During fall semester, I led a seminar on “Dewey and Progressive Education” for faculty from across disciplines. For that discussion, I chose a few brief excerpts from the book that highlight these particular themes. In the following passages, Dewey introduces some of his key points. After each excerpt, I offer commentary on the issues Dewey raises. I have also included some reflections made in preparing for the seminar and during the conversation that transpired. This is also a story of my intellectual journey in coming to read and integrate Dewey’s ideas into my own work.
From “Education as Growth,” Chapter 4
“The primary condition of growth is immaturity. … Immaturity designates a positive force or ability—the power to grow. We do not have to draw out or educe positive activities from a child, as some educational doctrines would have it. Where there is life, there are already eager and impassioned activities. Growth is not something done to them; it is something they do.”
Here Dewey articulates the core of his view of learning as an active process, one that all children are inclined toward, as he goes on to explain in terms of curiosity and exploration of the world around them. In this sense, “immaturity” is a starting point, an open potential for taking in experience.
“From a social standpoint, dependence denotes a power rather than a weakness; it involves interdependence. There is always a danger that increased personal independence will decrease the social capacity of an individual. In making him more self-reliant, it may make him more self-sufficient; it may lead to aloofness and indifference. It often makes an individual so insensitive in his relations to others as to develop an illusion of being really able to stand and act alone—an unnamed form of insanity which is responsible for a large part of the remediable suffering of the world.”

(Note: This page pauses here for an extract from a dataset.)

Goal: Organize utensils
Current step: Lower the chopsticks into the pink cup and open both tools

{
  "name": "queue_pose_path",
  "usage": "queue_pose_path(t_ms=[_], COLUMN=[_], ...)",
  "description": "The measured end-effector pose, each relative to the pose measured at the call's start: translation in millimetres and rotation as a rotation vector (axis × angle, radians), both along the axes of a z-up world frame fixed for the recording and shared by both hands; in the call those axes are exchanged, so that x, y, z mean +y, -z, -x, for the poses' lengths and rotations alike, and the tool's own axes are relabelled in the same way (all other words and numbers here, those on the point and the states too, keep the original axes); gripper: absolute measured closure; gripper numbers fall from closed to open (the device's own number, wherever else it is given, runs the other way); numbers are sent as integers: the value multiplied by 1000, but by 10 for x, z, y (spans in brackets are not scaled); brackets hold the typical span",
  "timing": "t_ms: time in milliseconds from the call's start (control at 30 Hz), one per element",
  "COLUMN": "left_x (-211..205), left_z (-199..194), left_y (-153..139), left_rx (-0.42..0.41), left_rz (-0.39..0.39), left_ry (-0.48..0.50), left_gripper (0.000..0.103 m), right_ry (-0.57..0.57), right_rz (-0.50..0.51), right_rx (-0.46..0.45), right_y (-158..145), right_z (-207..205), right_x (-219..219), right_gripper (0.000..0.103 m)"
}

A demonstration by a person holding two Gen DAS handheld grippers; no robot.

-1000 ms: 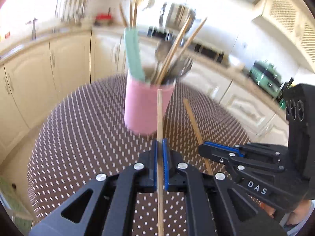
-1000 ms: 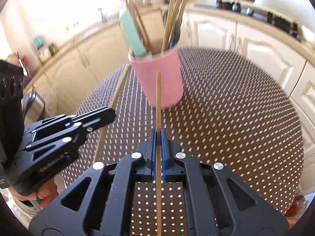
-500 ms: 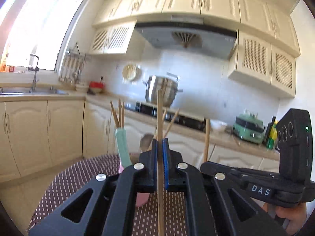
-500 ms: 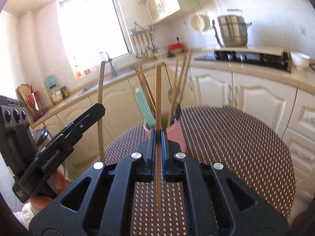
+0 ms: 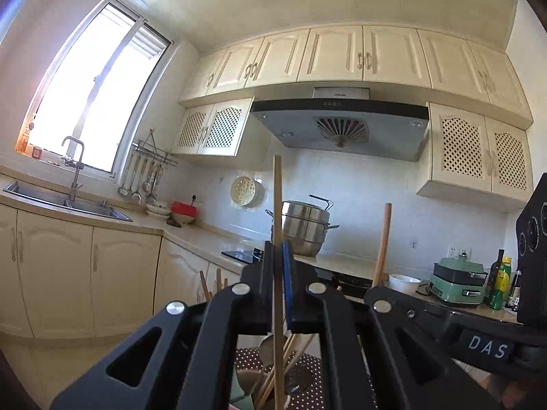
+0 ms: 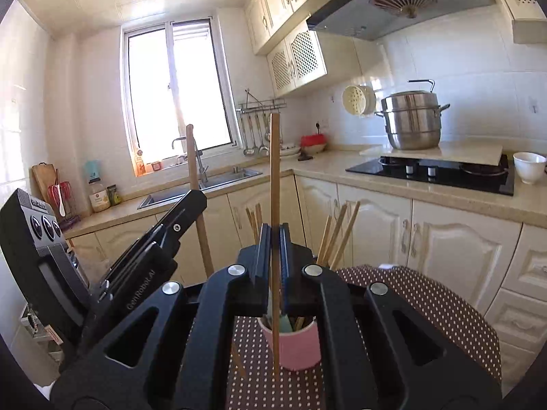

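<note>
Both grippers are up over the round brown table with the white-dotted cloth [image 6: 427, 304], each one carrying a stick; the left gripper [image 5: 278, 249] has its blue-lined jaws pressed tight on a thin pale wooden chopstick [image 5: 277, 198], which stands upright through the pinch, tip high against the tiled wall, lower end reaching down toward the holder; the right gripper [image 6: 274, 232] is likewise clamped on its own slim brown wooden chopstick [image 6: 274, 171], upright, its lower end hanging in front of the pink cylindrical utensil cup [image 6: 295, 348]; that cup stands on the table directly below and ahead, already bristling with more wooden chopsticks [image 6: 336, 232] and a mint-green flat handle [image 6: 286, 323]; behind, a stacked steel steamer pot [image 6: 412, 119] sits by the black hob [image 6: 434, 171].
</note>
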State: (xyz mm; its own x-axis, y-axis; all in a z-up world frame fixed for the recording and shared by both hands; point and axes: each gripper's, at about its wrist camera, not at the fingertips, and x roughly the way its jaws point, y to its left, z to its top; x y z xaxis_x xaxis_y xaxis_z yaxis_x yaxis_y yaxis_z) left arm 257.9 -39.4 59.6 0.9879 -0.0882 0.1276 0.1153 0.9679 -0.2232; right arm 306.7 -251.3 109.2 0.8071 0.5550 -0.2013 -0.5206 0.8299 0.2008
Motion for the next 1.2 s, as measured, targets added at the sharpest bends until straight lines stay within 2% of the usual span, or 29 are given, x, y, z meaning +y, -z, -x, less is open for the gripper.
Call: queue_pose_path(t_ms=[167, 333, 533, 933, 1200], left_x=[0, 70, 33, -26, -2], left_z=[-198, -360, -520, -647, -571], left_y=[-27, -9, 87, 339, 562], left_rx=[-41, -66, -71, 2, 101], left_rz=[22, 94, 82, 19, -33], left_ry=[-45, -94, -133, -107, -73], left_gripper=[98, 98, 98, 98, 98], right_ry=[16, 21, 35, 29, 39], right_rz=[-24, -49, -58, -43, -6], right_rx=[-46, -66, -83, -51, -40], right_y=[-45, -7, 95, 268, 326], right_z=[-110, -211, -323, -411, -347], right_x=[25, 33, 77, 145, 202], right_gripper=[98, 98, 98, 98, 97])
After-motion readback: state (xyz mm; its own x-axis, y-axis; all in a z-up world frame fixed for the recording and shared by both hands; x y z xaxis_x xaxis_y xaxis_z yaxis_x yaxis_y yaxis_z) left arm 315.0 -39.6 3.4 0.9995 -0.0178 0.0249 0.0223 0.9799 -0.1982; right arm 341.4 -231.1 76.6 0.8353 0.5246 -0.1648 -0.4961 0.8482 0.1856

This seems to me a remarkably prescient and timely statement about the inherently social context of all experience and learning. Dewey is taking a stand against the proverbial view of individuals “pulling themselves up by their bootstraps” in favor of a view of an interdependent society in which people take responsibility for one another. Dominant groups are particularly susceptible to this blindness to the benefits they have accrued from being part of a network of social interactions that have offered opportunities to grow and succeed. How easy it is to think that valuing self-sufficiency justifies denying these opportunities to others. This passage is a clear counterpoint and a warning about the misguided implications of a heightened individualism.

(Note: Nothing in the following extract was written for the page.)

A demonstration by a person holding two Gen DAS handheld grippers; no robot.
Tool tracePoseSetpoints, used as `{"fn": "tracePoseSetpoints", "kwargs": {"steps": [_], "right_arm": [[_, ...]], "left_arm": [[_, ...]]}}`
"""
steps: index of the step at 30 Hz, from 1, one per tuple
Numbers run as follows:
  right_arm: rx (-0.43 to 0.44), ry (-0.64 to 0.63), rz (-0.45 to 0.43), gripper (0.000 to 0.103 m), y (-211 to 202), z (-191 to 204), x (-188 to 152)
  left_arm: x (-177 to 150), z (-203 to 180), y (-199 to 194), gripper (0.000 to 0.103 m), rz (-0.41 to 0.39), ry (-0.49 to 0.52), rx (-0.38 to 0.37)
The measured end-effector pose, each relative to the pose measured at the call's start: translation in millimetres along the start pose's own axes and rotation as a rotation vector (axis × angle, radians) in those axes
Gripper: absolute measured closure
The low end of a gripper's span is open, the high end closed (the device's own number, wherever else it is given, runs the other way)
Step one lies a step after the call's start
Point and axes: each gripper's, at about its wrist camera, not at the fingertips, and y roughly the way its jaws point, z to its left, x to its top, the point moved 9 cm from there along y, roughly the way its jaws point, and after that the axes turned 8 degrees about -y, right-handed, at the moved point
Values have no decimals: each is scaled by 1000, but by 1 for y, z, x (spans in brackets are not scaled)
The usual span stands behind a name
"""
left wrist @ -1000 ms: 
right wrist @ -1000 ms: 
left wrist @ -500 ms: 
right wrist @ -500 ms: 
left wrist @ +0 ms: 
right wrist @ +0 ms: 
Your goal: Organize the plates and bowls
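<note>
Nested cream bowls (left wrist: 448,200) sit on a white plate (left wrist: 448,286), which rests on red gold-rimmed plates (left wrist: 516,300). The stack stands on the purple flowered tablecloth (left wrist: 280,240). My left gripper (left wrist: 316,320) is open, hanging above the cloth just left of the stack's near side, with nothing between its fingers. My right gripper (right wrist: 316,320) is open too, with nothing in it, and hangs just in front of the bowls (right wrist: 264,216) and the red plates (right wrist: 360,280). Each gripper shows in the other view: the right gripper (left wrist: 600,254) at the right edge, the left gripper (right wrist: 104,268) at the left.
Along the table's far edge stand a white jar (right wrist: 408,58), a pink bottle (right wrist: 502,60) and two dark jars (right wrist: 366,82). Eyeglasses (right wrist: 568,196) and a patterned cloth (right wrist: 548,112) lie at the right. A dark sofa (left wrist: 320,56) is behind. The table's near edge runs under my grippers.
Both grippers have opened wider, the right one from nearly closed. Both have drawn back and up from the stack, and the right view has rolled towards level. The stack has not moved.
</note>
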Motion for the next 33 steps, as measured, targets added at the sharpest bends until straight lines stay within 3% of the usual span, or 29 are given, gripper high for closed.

“The significance of habit … means formation of intellectual and emotional disposition. … Any habit marks an inclination—an active preference and choice for the conditions involved in its exercise. … A habit does not wait for a stimulus to turn up so that it may get busy; it actively seeks for occasions to pass into full operation. … Modes of thought, of observation and reflection, enter as forms of skill and of desire. … There are habits of judging and reasoning as truly as of handling a tool, painting a picture, or conducting an experiment.”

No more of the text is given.